Her şey, Barzani'nin bağımsızlık referandumuna karar vermesiyle altüst oldu. Ankara’nın dili ve stratejisi, “bölgedeki Kürtlerin kendilerini yönetme isteğine karşı bir cephe oluşturma”ya endekslendi. Bağdat'taki, DEAŞ'ın oluşumuna yol açmış Şiici baskıcı yönetim, “yeni dost”a dönüştü. İran'la birlikte, Irak Kürdistan'ına askeri operasyonlardan söz edilmeye başlandı.
AK Partili Kürtler, şaşkına döndü: Bunca riski göze almış ve önemli adımlar atmış AK Parti liderliği, bölgedeki Kürt varlığına karşı “geleneksel devlet refleksi” çemberi içinden konuşmaya başlamış durumda…
AK Partili bir Kürt milletvekili, bu değişimi "milada dönüş" olarak değerlendirerek, endişelerini şöyle dile getiriyor: "Kürtler, bir bütün olarak ve referandum bahanesiyle, bir heyulaya dönüştürüldü. Korku ve paranoya tetiklendi…
Mesut Barzani ve Erdoğan arasında son on yıl bu denli bir dostluk kurulmasaydı PKK şiddeti ve terörü Türkiye'yi bölerdi."
Bu endişe ve hayal kırıklığı, görüldüğü kadarıyla, Kuzey Irak'ta yaşayan Kürtlerde de var.
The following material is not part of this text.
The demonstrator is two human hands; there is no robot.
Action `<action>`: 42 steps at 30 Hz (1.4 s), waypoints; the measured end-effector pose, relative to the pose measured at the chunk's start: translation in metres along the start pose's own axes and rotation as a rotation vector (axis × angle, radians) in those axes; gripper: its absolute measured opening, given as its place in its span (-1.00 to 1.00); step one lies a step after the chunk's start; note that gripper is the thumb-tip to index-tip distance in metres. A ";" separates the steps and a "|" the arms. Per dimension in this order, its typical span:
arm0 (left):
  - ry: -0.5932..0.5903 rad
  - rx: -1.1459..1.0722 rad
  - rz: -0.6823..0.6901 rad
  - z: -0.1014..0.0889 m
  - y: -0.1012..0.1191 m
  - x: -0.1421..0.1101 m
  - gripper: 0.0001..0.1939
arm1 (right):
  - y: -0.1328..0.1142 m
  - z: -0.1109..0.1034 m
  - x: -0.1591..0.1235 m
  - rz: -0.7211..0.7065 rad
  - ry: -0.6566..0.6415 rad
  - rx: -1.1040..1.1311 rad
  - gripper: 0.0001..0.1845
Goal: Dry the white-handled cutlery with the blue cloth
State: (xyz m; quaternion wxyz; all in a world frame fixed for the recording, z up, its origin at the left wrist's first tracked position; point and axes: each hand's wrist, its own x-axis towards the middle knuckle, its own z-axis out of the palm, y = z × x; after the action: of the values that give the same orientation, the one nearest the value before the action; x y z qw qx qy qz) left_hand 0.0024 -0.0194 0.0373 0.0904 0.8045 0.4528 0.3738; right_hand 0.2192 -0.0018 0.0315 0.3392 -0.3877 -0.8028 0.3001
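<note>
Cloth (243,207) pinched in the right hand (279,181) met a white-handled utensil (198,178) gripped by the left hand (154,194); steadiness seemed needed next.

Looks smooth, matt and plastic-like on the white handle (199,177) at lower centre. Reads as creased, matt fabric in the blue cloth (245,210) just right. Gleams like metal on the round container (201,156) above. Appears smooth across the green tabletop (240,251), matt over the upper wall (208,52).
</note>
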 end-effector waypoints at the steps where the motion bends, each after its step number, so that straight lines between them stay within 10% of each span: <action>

Onlar da Erdoğan'ın cesur çıkışlarına yüksek bir değer biçiyordu.
Yeni strateji
Çözüm sürecinde, yalnız Türkiye Kürtleri değil, Suriye ve Irak Kürtleriyle de, sıcak ilişkiler gelişiyordu. Türk-Kürt siyasi enerjisi, bölgenin yeni ve güçlü dinamiği haline gelebilirdi. Zor, zahmetli, riskli bir denemeye girişilmişti. Çözüm arabası, yolda devrildi.
Bu kırılmanın arkasında kimler vardı, neden böyle bir projeyi tehlikeli gördüler; bunu zamanla anlayacağız. Devrilen araba, Türk- Kürt ilişkilerini zedeledi. Bölgedeki kargaşalık, bu ilişkileri de içine alarak yeni boyutlar kazandı.
Bütün bu süreçlerin en yakın takipçileri hiç şüphesiz Türkiye Kürtleriydi. Barış çabalarının en güçlü destekçisi, onlardı. Şimdi bir hayal kırıklığı yaşıyorlar. Gelinen çizgiye razı değiller, kullanılan dili, öne çıkarılan bakış açısını doğru bulmuyor ve değişmesini istiyorlar.
AK Parti liderliği bunu hesaba katmak zorunda.
Yakın bir tarihte, tayin edici seçimler olacak. Kürt oyları, belirleyici bir rol oynayabilir. Kritik bir dönemeçten geçiyoruz.